[389-users] Access.conf issue

Tidwell Robert - rtidwe Robert.Tidwell at acxiom.com
Wed Nov 18 17:15:32 UTC 2009

Is your user a part of the groupname or groupname2 group? 


 And, is "UsePAM yes" and set in your sshd_config?


Although, I am not sure that the pam_member_attribute uniquemember is
going to work in this situation.  Pam is looking to evaluate that the
user is a member of the group that you specify for "pam_groupdn" in


 Based on what you are saying, you are simply using pam_access to
control ssh access to the server.  But instead of the pam_access line
being in system_auth, I have it in /etc/pam.d/sshd, which it looks like
yours is also based on the error messages.

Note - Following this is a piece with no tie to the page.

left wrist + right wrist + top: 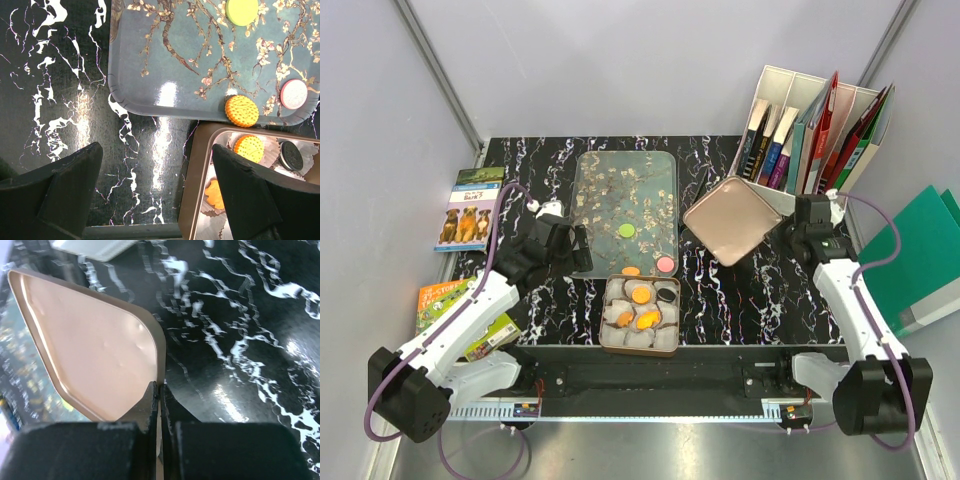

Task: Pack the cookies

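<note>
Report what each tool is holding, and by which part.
Right tool is shut on the tin lid, pinching its thin rim. Left tool hangs open over the table, holding nothing.

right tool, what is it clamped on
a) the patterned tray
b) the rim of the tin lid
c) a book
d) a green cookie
b: in the right wrist view the right tool is shut, with the rim of the tin lid pinched between its fingers.
</note>
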Motion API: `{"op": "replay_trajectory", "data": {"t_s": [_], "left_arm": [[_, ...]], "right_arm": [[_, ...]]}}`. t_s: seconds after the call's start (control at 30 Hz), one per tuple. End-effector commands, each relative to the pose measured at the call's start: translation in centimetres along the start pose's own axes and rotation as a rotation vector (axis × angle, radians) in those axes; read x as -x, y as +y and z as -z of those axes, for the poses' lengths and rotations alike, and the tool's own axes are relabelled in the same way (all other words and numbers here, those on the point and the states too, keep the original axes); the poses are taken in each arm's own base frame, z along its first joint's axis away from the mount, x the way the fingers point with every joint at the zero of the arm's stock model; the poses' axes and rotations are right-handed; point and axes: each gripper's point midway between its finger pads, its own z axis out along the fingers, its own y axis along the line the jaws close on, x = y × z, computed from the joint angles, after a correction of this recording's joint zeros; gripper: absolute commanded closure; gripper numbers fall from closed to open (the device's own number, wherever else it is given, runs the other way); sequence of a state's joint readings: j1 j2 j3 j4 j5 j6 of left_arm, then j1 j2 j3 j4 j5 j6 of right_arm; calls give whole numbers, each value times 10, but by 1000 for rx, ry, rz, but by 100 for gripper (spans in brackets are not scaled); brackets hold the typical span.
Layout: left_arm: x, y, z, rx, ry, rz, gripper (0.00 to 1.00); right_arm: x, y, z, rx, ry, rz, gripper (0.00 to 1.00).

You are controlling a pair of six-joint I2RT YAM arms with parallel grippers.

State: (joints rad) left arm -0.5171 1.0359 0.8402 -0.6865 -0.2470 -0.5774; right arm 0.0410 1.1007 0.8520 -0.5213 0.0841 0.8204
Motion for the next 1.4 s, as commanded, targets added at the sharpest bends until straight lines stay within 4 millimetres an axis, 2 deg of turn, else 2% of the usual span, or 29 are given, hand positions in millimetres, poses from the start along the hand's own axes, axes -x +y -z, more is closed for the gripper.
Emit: {"op": "replay_trajectory", "data": {"t_s": [0.0, 0.13, 0.17, 0.2, 0.23, 0.27, 0.3, 0.33, 0.37, 0.4, 0.43, 0.47, 0.5, 0.57, 0.63, 0.7, 0.73, 0.8, 0.83, 0.9, 0.93, 1.0, 1.03, 1.07, 1.13, 1.2, 1.23, 1.27, 1.37], "left_arm": [[7, -6, 0, -17, -33, 15, 6], [8, -5, 0, -16, -33, 16, 6], [8, -5, -1, -14, -33, 16, 6], [9, -5, 0, -14, -34, 16, 6], [9, -6, 0, -15, -34, 16, 6], [9, -6, 0, -16, -33, 15, 6], [10, -7, 0, -18, -36, 15, 6], [10, -7, 0, -18, -36, 14, 6], [10, -7, 0, -20, -34, 14, 6], [12, -8, 1, -22, -38, 14, 6], [13, -9, 2, -25, -41, 13, 6], [15, -9, 4, -27, -47, 13, 6], [17, -9, 6, -29, -53, 13, 6], [21, -8, 9, -24, -68, 15, 6], [23, -8, 11, -24, -79, 18, 6], [27, -9, 14, -32, -92, 21, 6], [28, -10, 14, -36, -95, 22, 6], [34, -16, 16, -54, -102, 31, 6], [35, -18, 17, -60, -100, 31, 6], [41, -24, 21, -85, -109, 40, 6], [44, -27, 22, -94, -115, 43, 6], [53, -34, 28, -128, -137, 58, 6], [56, -37, 30, -145, -147, 60, 6], [58, -42, 34, -169, -154, 68, 5], [67, -49, 41, -218, -188, 96, 5], [73, -58, 46, -284, -208, 135, 4], [75, -61, 51, -313, -222, 154, 4], [77, -65, 54, -355, -221, 169, 4], [83, -74, 62, -448, -244, 217, 4]], "right_arm": [[17, 44, 27, 185, -17, 89, 100], [15, 71, 36, 333, -28, 207, 100], [21, 86, 41, 395, -77, 235, 100], [17, 89, 44, 418, -107, 282, 100], [22, 89, 43, 397, -171, 297, 100], [23, 108, 51, 457, -246, 325, 100], [23, 103, 51, 458, -304, 355, 100], [31, 103, 52, 447, -380, 344, 100], [45, 124, 68, 550, -490, 321, 100], [40, 117, 65, 570, -529, 342, 100], [45, 120, 69, 604, -581, 340, 100], [55, 132, 84, 677, -664, 324, 100], [54, 131, 80, 673, -686, 372, 100], [52, 142, 86, 736, -713, 425, 100], [34, 152, 86, 828, -697, 542, 100], [27, 161, 96, 935, -741, 584, 100], [21, 169, 108, 1016, -761, 611, 100], [9, 173, 109, 1079, -754, 659, 100], [3, 179, 120, 1153, -760, 684, 100], [-8, 180, 120, 1208, -739, 705, 100], [-10, 184, 131, 1266, -760, 710, 100], [-25, 183, 132, 1335, -726, 734, 100], [-25, 184, 144, 1384, -762, 738, 100], [-31, 181, 141, 1403, -746, 736, 100], [-36, 180, 156, 1479, -774, 737, 100], [-47, 178, 156, 1529, -725, 737, 100], [-47, 178, 165, 1568, -753, 730, 100], [-50, 178, 160, 1571, -710, 714, 100], [-57, 178, 163, 1604, -671, 720, 100]]}}
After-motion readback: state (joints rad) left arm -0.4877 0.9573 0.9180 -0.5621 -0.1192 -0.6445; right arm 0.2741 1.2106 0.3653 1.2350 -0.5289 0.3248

What exactly are you trying to accomplish?




Robert M. Tidwell  | System Engineer/Architect/Administrator

Acxiom Distributed Systems Central Arkansas

00-1-501-342-4127 office | 00-1-501-908-2790 cell | 00-1-501-342-3932
301East Dave Ward Drive | Conway, AR 72032 | USA | www.acxiom.com


From: fedora-directory-users-bounces at redhat.com
[mailto:fedora-directory-users-bounces at redhat.com] On Behalf Of
Prashanth Sundaram
Sent: Wednesday, November 18, 2009 11:06 AM
To: fedora-directory-users at redhat.com
Subject: [389-users] Access.conf issue



I have setup the ldapserver with PAM PassThrough and need help in
figuring out the access.conf without use of netgroups. Can I simply use
the groups with access.conf?

I am only able to ssh as root, but not with any ldap account. I was able
to ssh before making changes for the pam_access.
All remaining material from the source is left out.